> _WORK REQUEST_: Would you please repeat all of the data exactly, omitting the pictures?

##############################

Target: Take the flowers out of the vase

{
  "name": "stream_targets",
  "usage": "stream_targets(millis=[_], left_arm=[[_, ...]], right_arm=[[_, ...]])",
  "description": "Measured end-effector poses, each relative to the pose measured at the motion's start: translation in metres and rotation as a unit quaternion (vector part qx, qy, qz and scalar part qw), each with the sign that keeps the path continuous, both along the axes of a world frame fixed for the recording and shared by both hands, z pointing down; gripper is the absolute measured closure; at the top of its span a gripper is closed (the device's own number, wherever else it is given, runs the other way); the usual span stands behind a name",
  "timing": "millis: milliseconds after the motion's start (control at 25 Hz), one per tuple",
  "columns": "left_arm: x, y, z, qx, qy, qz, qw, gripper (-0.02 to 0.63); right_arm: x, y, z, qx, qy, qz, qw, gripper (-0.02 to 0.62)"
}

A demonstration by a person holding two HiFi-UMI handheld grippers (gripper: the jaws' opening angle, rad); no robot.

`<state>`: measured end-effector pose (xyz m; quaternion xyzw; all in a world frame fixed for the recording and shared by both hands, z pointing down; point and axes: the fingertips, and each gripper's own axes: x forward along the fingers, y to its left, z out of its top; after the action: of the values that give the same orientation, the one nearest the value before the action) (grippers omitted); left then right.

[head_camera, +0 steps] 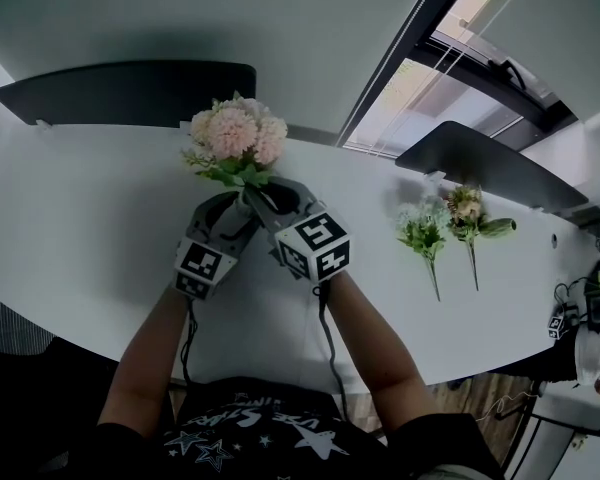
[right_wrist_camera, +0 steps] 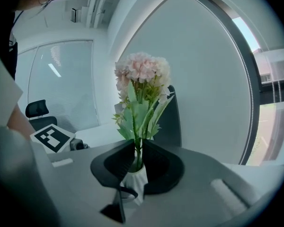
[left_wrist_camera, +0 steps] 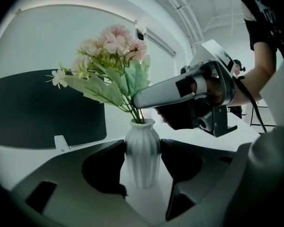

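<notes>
— Where was the white ribbed vase [left_wrist_camera: 142, 167]?

— It stood upright on the white table [head_camera: 80, 218]. The left gripper [left_wrist_camera: 143, 148] had it between its jaws: they stood wide, one pad against each side of the vase's body, holding it.

— And the flowers [right_wrist_camera: 142, 70]?

— They were in the vase, the pink heads and green leaves well above its mouth.

— What was the right gripper [right_wrist_camera: 136, 157] doing?

— Its jaws were narrow, closed on the green stems just above the vase's mouth. It reached in from the vase's right in the left gripper view, crossing over the vase's top.

— Anything else near the vase?

— Two loose sprigs [head_camera: 445, 230] lay flat on the table, well apart from the vase, off to its right in the head view.
</notes>
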<state>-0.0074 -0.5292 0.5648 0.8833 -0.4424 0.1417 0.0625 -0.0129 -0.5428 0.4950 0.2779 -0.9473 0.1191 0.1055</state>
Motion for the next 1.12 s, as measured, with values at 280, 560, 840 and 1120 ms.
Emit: stream_targets(millis=[280, 560, 840, 1120], left_arm=[[-0.002, 0.004, 0.005, 0.006, 0.003, -0.002, 1.0000, 0.356], [0.000, 0.001, 0.002, 0.000, 0.005, 0.001, 1.0000, 0.356], [0.001, 0.001, -0.002, 0.009, -0.016, 0.003, 0.9998, 0.356], [-0.001, -0.001, -0.005, 0.018, -0.022, -0.007, 0.9996, 0.353]], right_arm=[[0.000, 0.006, -0.025, 0.031, -0.019, 0.001, 0.999, 0.548], [0.005, 0.003, -0.066, 0.062, -0.049, 0.012, 0.997, 0.550], [0.018, 0.004, -0.103, 0.081, -0.079, 0.029, 0.993, 0.551], [0.036, 0.006, -0.128, 0.108, -0.094, 0.054, 0.988, 0.552]])
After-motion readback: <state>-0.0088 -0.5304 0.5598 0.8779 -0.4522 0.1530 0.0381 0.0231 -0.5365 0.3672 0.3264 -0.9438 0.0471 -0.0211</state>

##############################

> _EXERCISE RESULT_:
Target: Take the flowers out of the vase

{
  "name": "stream_targets",
  "usage": "stream_targets(millis=[_], left_arm=[[_, ...]], right_arm=[[_, ...]])",
  "description": "Measured end-effector poses, each relative to the pose measured at the motion's start: translation in metres and rotation as a unit quaternion (vector part qx, qy, qz and scalar part qw), each with the sign that keeps the path continuous, both along the axes of a world frame fixed for the recording and shared by both hands, z pointing down; gripper is the absolute measured closure; at the top of its span a gripper is closed (the device's own number, wherever else it is given, runs the other way); the usual span stands behind a name",
  "timing": "millis: milliseconds after the motion's start (control at 25 Hz), one per tuple",
  "columns": "left_arm: x, y, z, qx, qy, qz, qw, gripper (-0.02 to 0.63); right_arm: x, y, z, qx, qy, qz, qw, gripper (-0.02 to 0.62)"
}

A demonstration by a person holding two HiFi-UMI handheld grippers (gripper: the jaws' opening angle, rad); no robot.

`<state>`: measured end-effector pose (xyz m; quaternion xyzw; all in a world frame fixed for the recording and shared by both hands, z pointing down; point and axes: the fingertips, and each gripper's own axes: x forward along the fingers, y to its left, z out of its top; after the action: of the values that give the same orientation, the one nearest the value before the action) (grippers omitted); left then right.

[head_camera, +0 steps] 
[right_wrist_camera, +0 steps] 
[left_wrist_camera, +0 steps] 

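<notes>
— Where was the white ribbed vase [left_wrist_camera: 142, 167]?

— It stood upright on the white table [head_camera: 80, 218]. The left gripper [left_wrist_camera: 143, 148] had it between its jaws: they stood wide, one pad against each side of the vase's body, holding it.

— And the flowers [right_wrist_camera: 142, 70]?

— They were in the vase, the pink heads and green leaves well above its mouth.

— What was the right gripper [right_wrist_camera: 136, 157] doing?

— Its jaws were narrow, closed on the green stems just above the vase's mouth. It reached in from the vase's right in the left gripper view, crossing over the vase's top.

— Anything else near the vase?

— Two loose sprigs [head_camera: 445, 230] lay flat on the table, well apart from the vase, off to its right in the head view.
</notes>
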<state>-0.0074 -0.5292 0.5648 0.8833 -0.4424 0.1417 0.0625 -0.0129 -0.5428 0.4950 0.2779 -0.9473 0.1191 0.1055</state>
Motion for the next 1.12 s, as measured, with values at 280, 560, 840 and 1120 ms.
Emit: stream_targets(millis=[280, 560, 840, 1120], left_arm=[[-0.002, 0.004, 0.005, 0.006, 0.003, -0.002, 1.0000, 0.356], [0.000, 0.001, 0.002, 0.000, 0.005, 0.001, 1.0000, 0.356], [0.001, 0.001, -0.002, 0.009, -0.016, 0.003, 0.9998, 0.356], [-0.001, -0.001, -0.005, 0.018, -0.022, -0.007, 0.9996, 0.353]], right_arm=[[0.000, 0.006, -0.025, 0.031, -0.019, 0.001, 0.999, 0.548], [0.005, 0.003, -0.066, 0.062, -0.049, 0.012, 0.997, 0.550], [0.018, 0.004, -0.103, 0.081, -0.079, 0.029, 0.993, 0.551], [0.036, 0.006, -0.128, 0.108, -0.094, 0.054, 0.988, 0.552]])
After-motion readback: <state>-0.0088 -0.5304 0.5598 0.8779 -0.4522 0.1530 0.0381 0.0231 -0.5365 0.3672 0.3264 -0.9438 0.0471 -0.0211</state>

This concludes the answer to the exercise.